When we were pregnant with our first baby, I was rather perplexed to find that there was no manual. I found a lot of books and a lot of people willing to give me their advice but everything and everyone seemed to say something different. In fact, they often gave the complete opposite advice. Bed-sharing was a classic example. Everyone had a well-formed, backed-up opinion on whether it was right or wrong to share your bed with your baby. It became obvious that there was no right way, and to my clear-cut, black and white logical way of thinking, that did not make sense. Surely there is a right way. Lots of different ways, yes, but what was the right way?
Thus began our journey into the great big perplexing world of parenting.
Thank goodness this was before the days of Google. I had enough to sift and filter without the opinions of the entire world-wide-web. It was already too much and we had to find a way that suited us. Perhaps it was not the right way, but it was the best way. I had to be satisfied with that, and looking back I can see that it was definitely the best way to parent our first baby. By the time babies number three and four came along (at the same time), all manuals would have been thrown out the window regardless of what they advised. Right or wrong, bed sharing became our default. We were so tired we had no other option.
Forgetting that feeling of "too much," when we received our son's diagnosis of Chronic Fatigue Syndrome a month or so ago we went straight to Google.
CFS on Google: it's a minefield. Worse than parenting methods. Trust me. More than once I slammed my laptop shut with exclamations of "rubbish!" (or worse).
I didn't want the opinions of everyone on the world-wide-web; I wanted the right way to treat our son.
Once again, I've had to accept there may not be a right way to treat his symptoms. But I do believe there is a best way and it was a matter of discerning, filtering and judging what is the best way.
Ultimately, it has become a matter of trust.
I know better than anyone what it is to be so desperate for something that you leave your brain at the door. My excuse is that I did not realise at the time what I was missing and consequently searching for. I'd like to think that if I had been self-aware then, I would have been more discerning about the people who were so ready to jump in and fill that need. Hindsight is a wonderful thing.
Out of that experience, trust has become very precious to me. I used to trust naively and unthinkingly. I always saw good in others; therefore, I trusted them. Now it doesn't come easily, but it comes appropriately and when I have it, I value it. Trust and I have learnt to understand one another in a carefully considered and reasoned way. I do not trust blindly. But I still trust. And when I say "I trust you," or "I trust this," it means an awful lot.
So I have chosen to trust a team of medical professionals in the care and treatment of our son. Whatever they say goes and whatever "manual" they offer me, I will embrace and pursue with all the commitment I can muster.
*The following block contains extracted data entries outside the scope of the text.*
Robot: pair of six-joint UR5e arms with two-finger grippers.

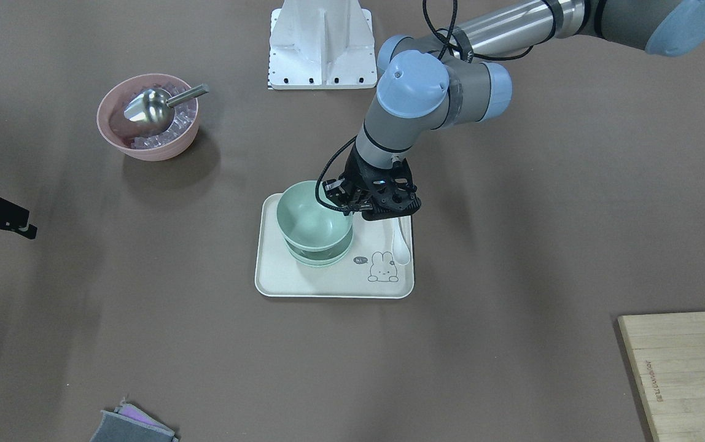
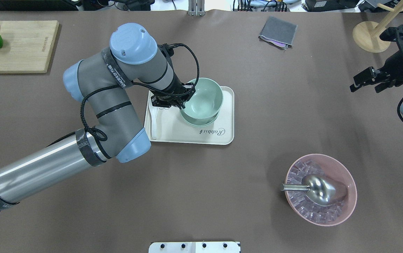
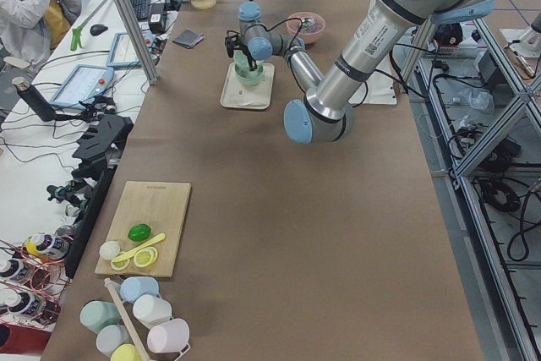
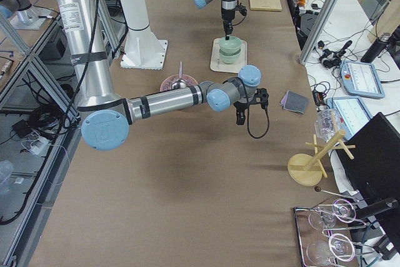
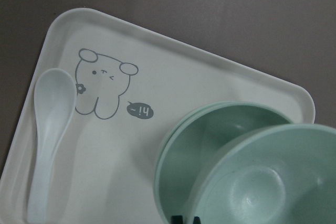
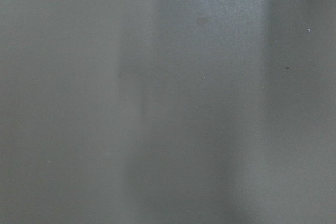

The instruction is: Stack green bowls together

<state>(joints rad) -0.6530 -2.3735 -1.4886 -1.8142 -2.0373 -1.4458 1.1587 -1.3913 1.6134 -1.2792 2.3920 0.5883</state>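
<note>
In the overhead view you find the left gripper (image 2: 184, 99) clenched on the rim of the top bowl (image 2: 205, 93), on the side of the tray (image 2: 222, 137) where the spoon (image 2: 153, 128) lies. The top bowl hangs over the two lower bowls (image 2: 196, 123), which stand nested on the tray. It sits higher than they do, and you cannot tell if it is fully seated in them. The left wrist view gives you what the other views do not. It shows the double thin rim of the lower pair, the smooth matte mint inside of the top bowl with its round flat bottom, and the grey rabbit (image 5: 102, 90) printed on the tray. The tray itself is cream, shallow, and has round corners. The spoon is pale and smooth, with a deep oval head. The right gripper (image 2: 364, 88) is well apart from the tray, its fingers spread and nothing between them. Its wrist view shows only the dull brown table (image 6: 168, 98). Also far from the tray stands a pink bowl (image 2: 354, 189) with clear cubes (image 2: 303, 211) and a shiny steel scoop (image 2: 322, 189) in it.
</note>
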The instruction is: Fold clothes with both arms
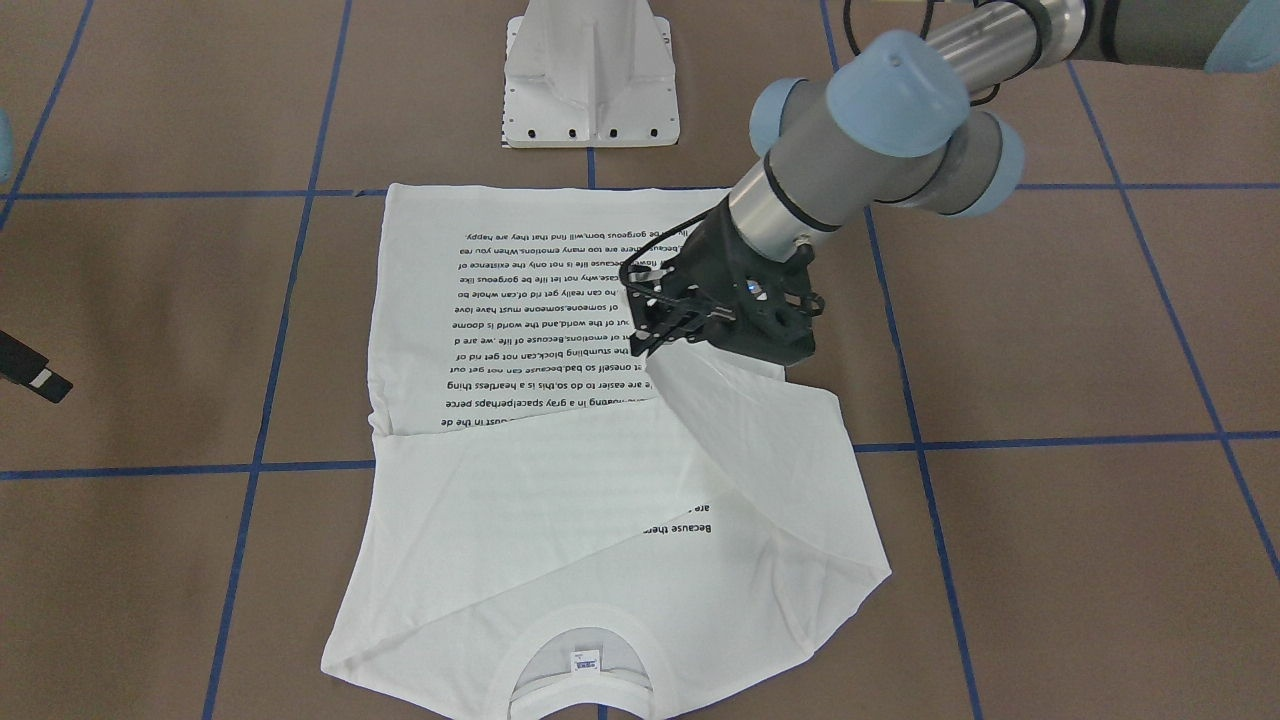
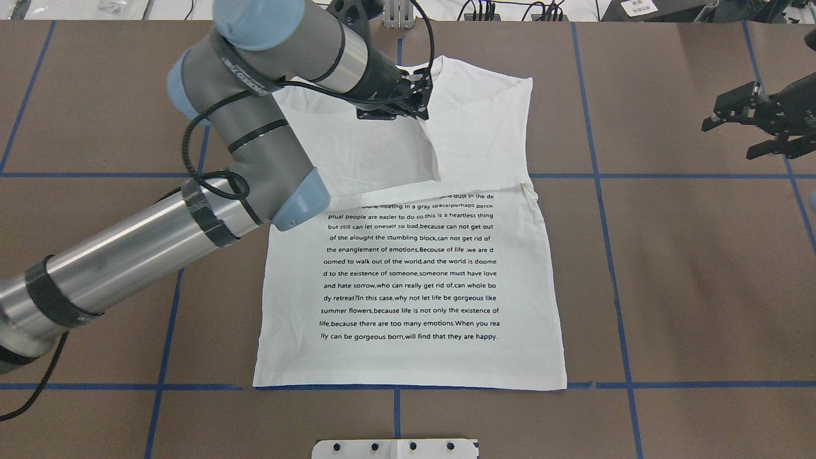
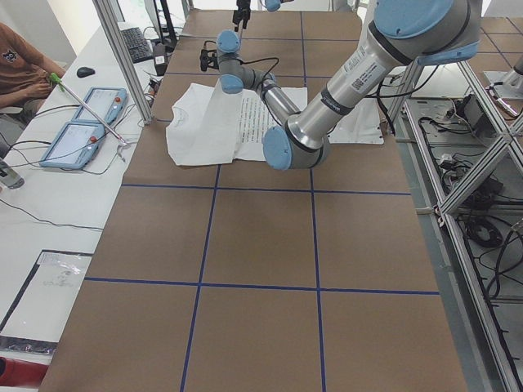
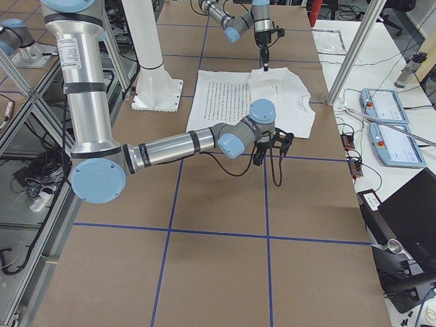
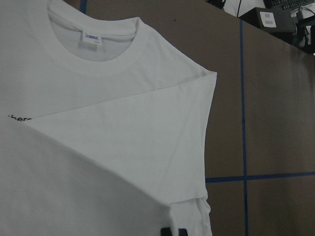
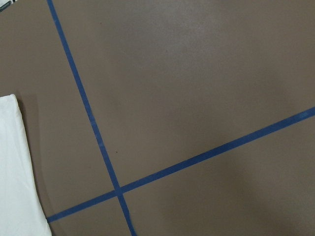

In trusting our team, I have not left my brain at the door. I have reasoned this choosing to trust logically and very carefully. First, they are medical professionals. They are educated, highly trained, experienced and are doing their job to the best (and beyond) of their ability. Well-meaning people have (unhelpfully) regaled us with stories of medical misadventure and I understand this risk but I am putting those fears to the side. Second, our team has no vested interest in us trusting them other than medically and ethically, to see our son get well. No financial gain, which is important because not all people who offer us a solution can say that. Third, they are all individually saying the same thing. They all have embraced the best method for treatment. Consistency is a very good sign.
Finally, I discern that our team is made up of honest, good-hearted and caring people. To some of them at least, we are more than just another case. I am aware that I have been a poor judge of character in the past, so I won't rely on this alone but it is almost enough. Actually, in this case, it is very nearly enough.
Do they have all the answers and the right way forward? Possibly not. Will they let me down? Possibly. Should knowing this affect my trusting them now? No. Because it is my reasoned choice to trust.
If you have stumbled across this blog because you too are facing Chronic Fatigue Syndrome or some other chronic illness with your child or loved one, I encourage you to find the best way forward for you and your family, to trust that way and to commit to it. It's not a manual and it won't always be easy but the distractions and other paths can be overwhelming causing you to lose your way. In this, we do not want to lose our way.